Our agency is a non-profit ambulance association. We have been serving the Joshua Tree/29 Palms area for 60+ years. We serve a large area of southern San Bernardino County with many rural/wilderness environments.

The minimum commitment is one 24 hour shift per week for the first nine weeks. This is for training. After you complete training we require 36 hours per month. Of course you can put in more time if you wish.

Interviews are held the first Wednesday of each month. Send me a PM if you are interested in contacting via phone.


----------



## DrParasite (Apr 22, 2012)

so you are pretty much volunteering in hopes of getting picked up for a paid position, or to put on your resume that you were part of a 911 system.  

not that it's a bad thing, but lets call a spade a spade.

what percentage of reserves get paid positions, in the past 5 or 10 years?
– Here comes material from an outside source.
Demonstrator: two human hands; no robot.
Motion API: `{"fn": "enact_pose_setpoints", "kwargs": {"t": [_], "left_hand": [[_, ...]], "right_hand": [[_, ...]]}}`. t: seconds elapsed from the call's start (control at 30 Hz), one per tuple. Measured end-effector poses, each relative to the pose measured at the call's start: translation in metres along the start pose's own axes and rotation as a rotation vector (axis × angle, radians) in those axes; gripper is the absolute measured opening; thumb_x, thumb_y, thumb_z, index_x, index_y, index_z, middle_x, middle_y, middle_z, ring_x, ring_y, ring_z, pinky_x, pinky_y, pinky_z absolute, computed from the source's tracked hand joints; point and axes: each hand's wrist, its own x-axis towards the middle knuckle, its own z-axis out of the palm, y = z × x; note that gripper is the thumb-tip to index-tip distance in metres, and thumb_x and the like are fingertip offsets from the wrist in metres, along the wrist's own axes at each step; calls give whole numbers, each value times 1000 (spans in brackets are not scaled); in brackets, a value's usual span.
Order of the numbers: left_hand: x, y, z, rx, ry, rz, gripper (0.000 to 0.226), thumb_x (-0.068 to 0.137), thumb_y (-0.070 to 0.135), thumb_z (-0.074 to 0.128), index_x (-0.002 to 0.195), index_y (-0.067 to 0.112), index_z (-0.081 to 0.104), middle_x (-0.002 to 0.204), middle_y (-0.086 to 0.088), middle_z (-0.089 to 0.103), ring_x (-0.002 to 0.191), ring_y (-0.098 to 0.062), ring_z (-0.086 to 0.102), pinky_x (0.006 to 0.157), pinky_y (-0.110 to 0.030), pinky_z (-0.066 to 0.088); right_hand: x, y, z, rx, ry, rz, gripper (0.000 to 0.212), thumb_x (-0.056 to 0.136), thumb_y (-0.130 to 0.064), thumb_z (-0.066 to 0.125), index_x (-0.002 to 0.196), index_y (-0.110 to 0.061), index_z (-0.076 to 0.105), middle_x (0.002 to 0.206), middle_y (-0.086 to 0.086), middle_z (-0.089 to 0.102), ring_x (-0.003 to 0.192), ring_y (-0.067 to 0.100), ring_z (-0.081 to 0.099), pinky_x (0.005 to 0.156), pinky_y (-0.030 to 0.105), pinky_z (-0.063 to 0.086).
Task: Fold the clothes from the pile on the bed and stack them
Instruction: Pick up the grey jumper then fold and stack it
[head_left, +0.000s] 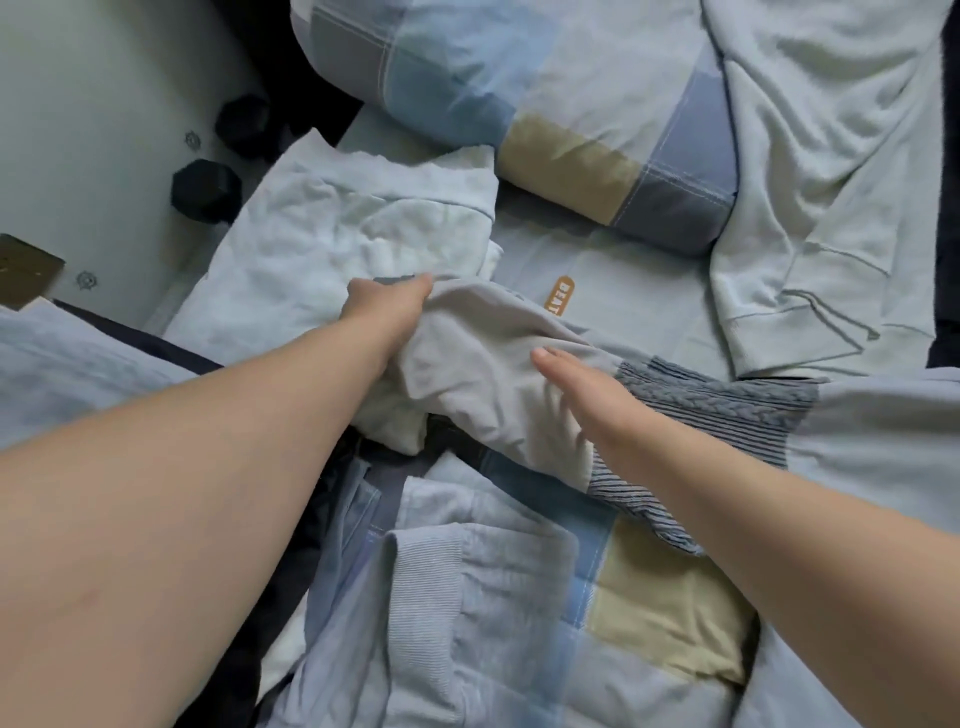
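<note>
Head view looks down along both of your bare forearms onto the bed. Your left hand (387, 309) is closed over the far left edge of the grey garment (483, 364), with the fingers curled into the cloth and the thumb on top. Your right hand (576, 387) is flat, fingers straight and together, laid on the right part of the same garment. The hand is a little blurred, so it seems to be pressing down, but you cannot be sure the palm touches.

The grey garment lies crumpled in the middle of the bed, between your two hands. Its far edge sits just in front of the white folded garment (363, 234), which lies flat near the bed's left side. Its right side overlaps a grey-blue knit garment (727, 410) with cable and rib patterns, which runs out from under your right wrist.

Nearer to you lies a light blue sweatshirt (467, 597) with a ribbed band, partly over a patchwork duvet (670, 613) with blue and yellow squares. Dark cloth (291, 571) shows beneath your left forearm.

At the far side a patchwork pillow (545, 104) rests on the pale blue sheet (623, 280), which bears a small orange label (560, 301) just beyond the grey garment. A pale green sweatshirt (810, 182) is spread out to the right of the pillow. On the floor to the left of the bed stand two black dumbbells (208, 189).
</note>
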Motion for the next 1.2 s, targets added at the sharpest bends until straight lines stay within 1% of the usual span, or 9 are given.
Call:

and do those guys have a website?


----------



## Always BSI (Apr 22, 2012)

I'm down. I'm looking everywhere right now.


----------



## DesertMedic66 (Apr 22, 2012)

I know a couple people who work there and a couple who used to work there. From what I heard its a great company. I see their rigs at our trauma hospital and their rigs look well maintained. 

You get some really good traumas with the huge off-road scene at Johnson Valley.


----------



## tarai (Apr 23, 2012)

Is there a commitment contract for this reserve program?


----------



## chc1993 (Apr 23, 2012)

tarai said:


> Is there a commitment contract for this reserve program?



The minimum commitment is one 24 hour shift per week for the first nine weeks. This is for training. After you complete training we require 36 hours per month. Of course you can put in more time if you wish.


----------



## tarai (Apr 23, 2012)

What if you want to sign-up, but then you get a job offer from another company before your 9 weeks are up? Is it ok to leave the volunteer position or will we have to continue on? Sorry for all the questions... The site wouldn't let me send you a PM because I don't have enough posts


----------



## chc1993 (Apr 23, 2012)

tarai said:


> What if you want to sign-up, but then you get a job offer from another company before your 9 weeks are up? Is it ok to leave the volunteer position or will we have to continue on? Sorry for all the questions... The site wouldn't let me send you a PM because I don't have enough posts



There is no contract. If you choose to leave before completing training that is your decision.


----------



## tarai (Apr 24, 2012)

Last post! I am very interested and will Pm you my email. Thanks for all the info in the forums!


----------



## AnteaterMedic (Apr 24, 2012)

Would love to get more info on this position..
Cant pm yet...don't have enough posts


----------



## chc1993 (Apr 24, 2012)

AnteaterMedic said:


> Would love to get more info on this position..
> Cant pm yet...don't have enough posts



Problem is if I put up the phone number the moderators take it down. Some kind of "rule".

Edit: I sent you a PM.


----------



## TheNewbie07 (Apr 25, 2012)

chc1993. Please send me a PM. Thank you.


----------



## Gordoemt (Apr 28, 2012)

Pasadena fire has a ems reserve program. Check it out.


----------



## chc1993 (Dec 7, 2012)

MBA is currently taking applications for Reserve EMT's and Paramedics.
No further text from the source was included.